Para o movimento estudantil manter a lembrança é difícil, pela sua constante renovação de quadros e dirigentes. Esta característica, que lhe aporta uma clara vitalidade democrática, pode ser também um problema se se deixa de ter em conta que, as transformações que se promovem hoje, já foram pensadas e discutidas sob outros contextos pelas gerações anteriores. Recuperar e dar continuidade a esta memória permite destacar um movimento que tem sido central na nossa história recente. Não é errado afirmar-se que o movimento estudantil chileno tem sido o mais importante da América Latina nos últimos cinquenta anos. E não porque os estudantes do nosso país sejam mais conscientes ou activos que os do resto do continente. Simplesmente, porque, em nenhum outro país, se viveu com tanto dramatismo a decomposição e mercantilização de um sistema educativo que chegou a ser um dos melhores da região.
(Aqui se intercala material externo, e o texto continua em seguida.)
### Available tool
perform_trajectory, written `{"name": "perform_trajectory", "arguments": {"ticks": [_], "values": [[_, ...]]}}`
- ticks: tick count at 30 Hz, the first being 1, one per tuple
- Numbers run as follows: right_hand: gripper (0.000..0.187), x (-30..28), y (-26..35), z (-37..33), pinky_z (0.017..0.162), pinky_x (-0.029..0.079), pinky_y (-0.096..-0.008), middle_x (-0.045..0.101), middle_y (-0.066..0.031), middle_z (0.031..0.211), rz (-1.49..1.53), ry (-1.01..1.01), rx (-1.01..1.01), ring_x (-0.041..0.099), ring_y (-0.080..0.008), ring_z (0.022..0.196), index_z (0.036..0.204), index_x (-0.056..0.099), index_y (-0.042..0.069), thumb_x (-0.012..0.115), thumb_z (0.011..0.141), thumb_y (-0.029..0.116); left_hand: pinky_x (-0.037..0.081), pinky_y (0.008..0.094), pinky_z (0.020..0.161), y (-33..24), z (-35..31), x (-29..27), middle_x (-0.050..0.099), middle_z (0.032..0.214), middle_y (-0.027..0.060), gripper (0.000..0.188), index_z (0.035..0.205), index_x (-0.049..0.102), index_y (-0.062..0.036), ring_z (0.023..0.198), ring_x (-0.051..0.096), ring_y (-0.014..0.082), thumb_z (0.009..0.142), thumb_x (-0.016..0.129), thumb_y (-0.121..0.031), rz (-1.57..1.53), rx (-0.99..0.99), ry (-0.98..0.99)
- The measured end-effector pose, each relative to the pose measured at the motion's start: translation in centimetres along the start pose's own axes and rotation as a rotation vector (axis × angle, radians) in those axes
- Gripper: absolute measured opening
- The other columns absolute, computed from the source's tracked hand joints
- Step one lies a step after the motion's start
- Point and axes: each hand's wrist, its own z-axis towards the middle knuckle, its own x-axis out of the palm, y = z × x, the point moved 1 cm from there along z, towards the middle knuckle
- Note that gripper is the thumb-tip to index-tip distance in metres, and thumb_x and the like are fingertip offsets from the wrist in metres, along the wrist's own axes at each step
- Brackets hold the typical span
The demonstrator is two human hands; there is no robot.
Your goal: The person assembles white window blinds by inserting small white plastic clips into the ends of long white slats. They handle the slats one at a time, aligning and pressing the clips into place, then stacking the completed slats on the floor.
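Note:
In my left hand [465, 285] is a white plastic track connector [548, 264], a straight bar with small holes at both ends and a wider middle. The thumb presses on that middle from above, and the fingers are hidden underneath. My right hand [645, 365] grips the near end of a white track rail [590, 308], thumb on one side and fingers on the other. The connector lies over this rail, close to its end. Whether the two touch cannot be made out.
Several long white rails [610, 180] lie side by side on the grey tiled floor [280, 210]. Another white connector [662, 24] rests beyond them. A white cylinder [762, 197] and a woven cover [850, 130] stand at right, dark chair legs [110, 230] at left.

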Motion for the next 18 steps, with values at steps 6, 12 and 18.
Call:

Se revíssemos estes cinquenta anos, deveríamos identificar as seguintes etapas:



1961-1973: a reforma universitária foi um processo que exigiu o fortalecimento das federações universitárias e o consolidar de alianças com partidos, académicos e outros sectores sociais através do movimento “Universidade para todos”. O processo acelerou a partir de 1967 e desembocou num novo modelo baseado nos critérios de ampla cobertura, gratuitidade e uma profunda democratização da gestão educativa. O sistema educativo chileno alcançou o maior nível de qualidade da sua história, de acordo com todos os parâmetros e padrões da época.



1973-1982: a repressão golpista custa a vida a centenas de estudantes, professores e académicos. Perdem-se quase todas as conquistas do período anterior, especialmente desde 1981 quando entra em vigor a Constituição de 1980. As aprendizagens acumuladas permitem lutas parciais, mas a resistência expressa-se, prioritariamente, mediante a acção cultural em movimentos como a ACU, da Universidade do Chile e no âmbito da defesa dos direitos humanos.



1983-1989: reconstrução e democratização das federações de estudantes, tanto no âmbito universitário quanto no do secundário, que se expressam através da FESES (Federación de Estudiantes Secundarios de Santiago). A agenda concentra-se quase exclusivamente na democratização do país e em tentar deter as políticas privatizadoras, conseguindo alguns êxitos como a destituição do reitor designado José Luís Federici e do seu “plano de racionalização universitária”. O movimento é fortemente reprimido, mas conseguedar forma às expectativas democratizadoras da cidadania, especialmente dos sectores médios e intelectuais. Contudo, a centralidade que adquire a luta política nacional impede uma reflexão específica sobre as políticas educacionais que começam a desenvolver-se. Uma carência que se evidenciará na etapa seguinte.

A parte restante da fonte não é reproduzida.